→ **YOUR ASSIGNMENT**
Everything in the data must be repeated exactly, apart from the pictures, which are left out.

BEGIN

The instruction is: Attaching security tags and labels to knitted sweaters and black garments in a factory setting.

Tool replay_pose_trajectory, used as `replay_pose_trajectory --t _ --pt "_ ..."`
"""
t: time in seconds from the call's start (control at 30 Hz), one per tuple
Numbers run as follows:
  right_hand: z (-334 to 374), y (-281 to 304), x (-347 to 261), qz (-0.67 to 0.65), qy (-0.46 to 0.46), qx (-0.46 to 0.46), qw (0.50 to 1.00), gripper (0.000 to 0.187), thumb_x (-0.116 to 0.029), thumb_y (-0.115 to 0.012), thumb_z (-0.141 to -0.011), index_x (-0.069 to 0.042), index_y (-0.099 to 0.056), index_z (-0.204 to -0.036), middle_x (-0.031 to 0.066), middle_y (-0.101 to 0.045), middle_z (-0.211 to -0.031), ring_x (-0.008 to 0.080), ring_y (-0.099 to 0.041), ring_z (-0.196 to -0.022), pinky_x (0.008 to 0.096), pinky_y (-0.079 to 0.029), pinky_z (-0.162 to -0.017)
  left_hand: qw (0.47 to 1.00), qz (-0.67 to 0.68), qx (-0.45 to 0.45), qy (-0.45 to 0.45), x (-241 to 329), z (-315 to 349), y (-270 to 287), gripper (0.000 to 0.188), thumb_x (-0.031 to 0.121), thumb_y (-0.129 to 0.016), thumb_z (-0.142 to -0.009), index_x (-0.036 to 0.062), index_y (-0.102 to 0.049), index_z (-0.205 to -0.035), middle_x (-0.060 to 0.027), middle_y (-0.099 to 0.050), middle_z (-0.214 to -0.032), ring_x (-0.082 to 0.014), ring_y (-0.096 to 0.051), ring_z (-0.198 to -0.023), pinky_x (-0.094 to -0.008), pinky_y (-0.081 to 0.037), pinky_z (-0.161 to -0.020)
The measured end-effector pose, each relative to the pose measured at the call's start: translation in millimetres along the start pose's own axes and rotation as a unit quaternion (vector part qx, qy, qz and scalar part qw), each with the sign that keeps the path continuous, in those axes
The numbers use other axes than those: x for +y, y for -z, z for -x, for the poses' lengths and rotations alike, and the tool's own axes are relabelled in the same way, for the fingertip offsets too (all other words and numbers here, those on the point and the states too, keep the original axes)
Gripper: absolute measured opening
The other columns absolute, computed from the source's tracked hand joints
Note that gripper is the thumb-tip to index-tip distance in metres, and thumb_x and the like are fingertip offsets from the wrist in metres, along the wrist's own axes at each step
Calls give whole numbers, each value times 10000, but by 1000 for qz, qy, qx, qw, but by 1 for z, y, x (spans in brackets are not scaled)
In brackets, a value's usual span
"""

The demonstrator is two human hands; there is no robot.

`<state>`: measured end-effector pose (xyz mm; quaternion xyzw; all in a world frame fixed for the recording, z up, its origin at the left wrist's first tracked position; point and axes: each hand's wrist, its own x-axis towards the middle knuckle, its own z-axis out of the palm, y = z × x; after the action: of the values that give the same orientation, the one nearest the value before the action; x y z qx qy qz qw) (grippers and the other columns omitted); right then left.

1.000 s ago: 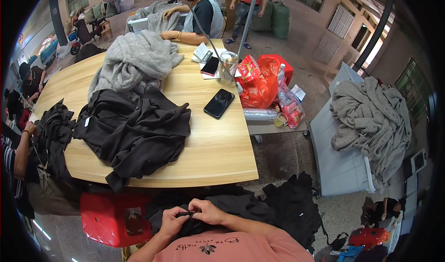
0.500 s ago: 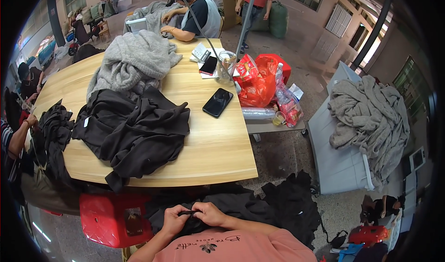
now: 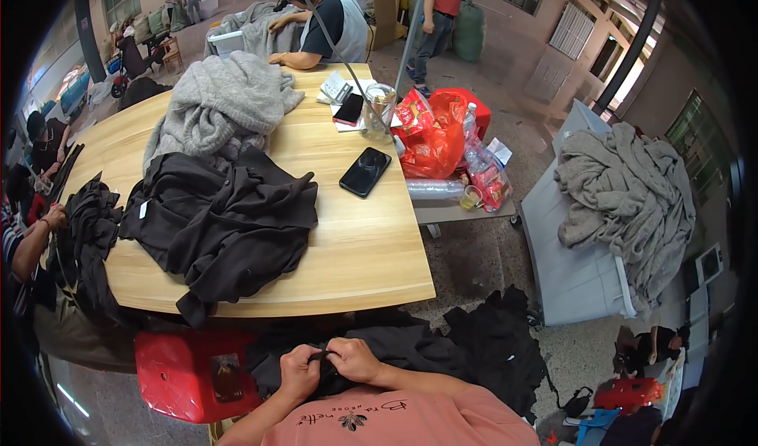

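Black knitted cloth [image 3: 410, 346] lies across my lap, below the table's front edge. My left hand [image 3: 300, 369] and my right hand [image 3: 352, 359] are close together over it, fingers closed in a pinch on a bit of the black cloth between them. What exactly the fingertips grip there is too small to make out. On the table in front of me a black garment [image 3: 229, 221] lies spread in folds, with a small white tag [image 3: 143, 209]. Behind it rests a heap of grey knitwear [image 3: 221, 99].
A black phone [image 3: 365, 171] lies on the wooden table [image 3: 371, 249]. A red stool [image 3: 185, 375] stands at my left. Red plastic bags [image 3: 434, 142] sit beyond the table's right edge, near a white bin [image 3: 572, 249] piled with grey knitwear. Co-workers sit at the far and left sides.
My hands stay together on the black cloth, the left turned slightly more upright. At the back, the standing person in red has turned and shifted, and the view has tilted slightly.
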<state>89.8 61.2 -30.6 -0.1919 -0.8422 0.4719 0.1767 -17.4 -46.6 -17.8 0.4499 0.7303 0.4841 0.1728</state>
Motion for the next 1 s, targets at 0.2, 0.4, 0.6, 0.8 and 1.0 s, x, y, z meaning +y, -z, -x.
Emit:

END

→ **WRITTEN RESPONSE**
The instruction is: Attaching security tags and labels to knitted sweaters and black garments in a factory setting.

Tool replay_pose_trajectory, used as `replay_pose_trajectory --t _ --pt "_ ..."`
"""
t: time in seconds from the call's start (control at 30 Hz), one per tuple
Numbers run as follows:
  right_hand: z (-334 to 374), y (-281 to 304), x (-347 to 261), qz (-0.67 to 0.65), qy (-0.46 to 0.46), qx (-0.46 to 0.46), qw (0.50 to 1.00), gripper (0.000 to 0.187), thumb_x (-0.116 to 0.029), thumb_y (-0.115 to 0.012), thumb_z (-0.141 to -0.011), index_x (-0.069 to 0.042), index_y (-0.099 to 0.056), index_z (-0.204 to -0.036), middle_x (-0.031 to 0.066), middle_y (-0.101 to 0.045), middle_z (-0.211 to -0.031), ring_x (-0.008 to 0.080), ring_y (-0.099 to 0.041), ring_z (-0.196 to -0.022), pinky_x (0.008 to 0.096), pinky_y (-0.079 to 0.029), pinky_z (-0.162 to -0.017)
  left_hand: qw (0.47 to 1.00), qz (-0.67 to 0.68), qx (-0.45 to 0.45), qy (-0.45 to 0.45), x (-241 to 329), z (-315 to 349), y (-270 to 287), gripper (0.000 to 0.188), thumb_x (-0.031 to 0.121), thumb_y (-0.129 to 0.016), thumb_z (-0.142 to -0.009), index_x (-0.036 to 0.062), index_y (-0.102 to 0.049), index_z (-0.205 to -0.035), middle_x (-0.060 to 0.027), middle_y (-0.099 to 0.050), middle_z (-0.214 to -0.032), ring_x (-0.082 to 0.014), ring_y (-0.096 to 0.051), ring_z (-0.198 to -0.023), pinky_x (-0.094 to -0.008), pinky_y (-0.081 to 0.037), pinky_z (-0.161 to -0.020)
The measured end-effector pose, each relative to the pose measured at the call's start: translation in millimetres along the start pose's own axes and rotation as a unit quaternion (vector part qx, qy, qz and scalar part qw), each with the sign that keeps the path continuous, in those axes
The numbers use other axes than those: x for +y, y for -z, z for -x, for the poses' lengths and rotations alike, and the tool's own axes are relabelled in the same way, for the fingertip offsets too (all other words and numbers here, those on the point and the states too, keep the original axes)
Gripper: absolute measured opening
The other columns absolute, computed from the source's tracked hand joints
Note that gripper is the thumb-tip to index-tip distance in metres, and thumb_x and the like are fingertip offsets from the wrist in metres, along the wrist's own axes at each step
Calls give whole numbers, each value times 10000, but by 1000 for qz, qy, qx, qw, but by 1 for z, y, x (spans in brackets are not scaled)
In brackets, a value's usual span
"""

The demonstrator is two human hands; there is no robot.

`<state>`: measured end-effector pose (xyz mm; quaternion xyzw; all in a world frame fixed for the recording, z up, its origin at the left wrist's first tracked position; point and axes: each hand's wrist, its own x-axis towards the middle knuckle, its own z-axis out of the palm, y = z × x; after the action: of the values that give the same orientation, the one nearest the value before the action; x y z qx qy qz qw) (grippers and the other columns omitted); right then left.

1.000 s ago: 
0.500 s ago: 
now: 

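Black knitted cloth [image 3: 410, 346] lies across my lap, below the table's front edge. My left hand [image 3: 300, 369] and my right hand [image 3: 352, 359] are close together over it, fingers closed in a pinch on a bit of the black cloth between them. What exactly the fingertips grip there is too small to make out. On the table in front of me a black garment [image 3: 229, 221] lies spread in folds, with a small white tag [image 3: 143, 209]. Behind it rests a heap of grey knitwear [image 3: 221, 99].
A black phone [image 3: 365, 171] lies on the wooden table [image 3: 371, 249]. A red stool [image 3: 185, 375] stands at my left. Red plastic bags [image 3: 434, 142] sit beyond the table's right edge, near a white bin [image 3: 572, 249] piled with grey knitwear. Co-workers sit at the far and left sides.
My hands stay together on the black cloth, the left turned slightly more upright. At the back, the standing person in red has turned and shifted, and the view has tilted slightly.
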<state>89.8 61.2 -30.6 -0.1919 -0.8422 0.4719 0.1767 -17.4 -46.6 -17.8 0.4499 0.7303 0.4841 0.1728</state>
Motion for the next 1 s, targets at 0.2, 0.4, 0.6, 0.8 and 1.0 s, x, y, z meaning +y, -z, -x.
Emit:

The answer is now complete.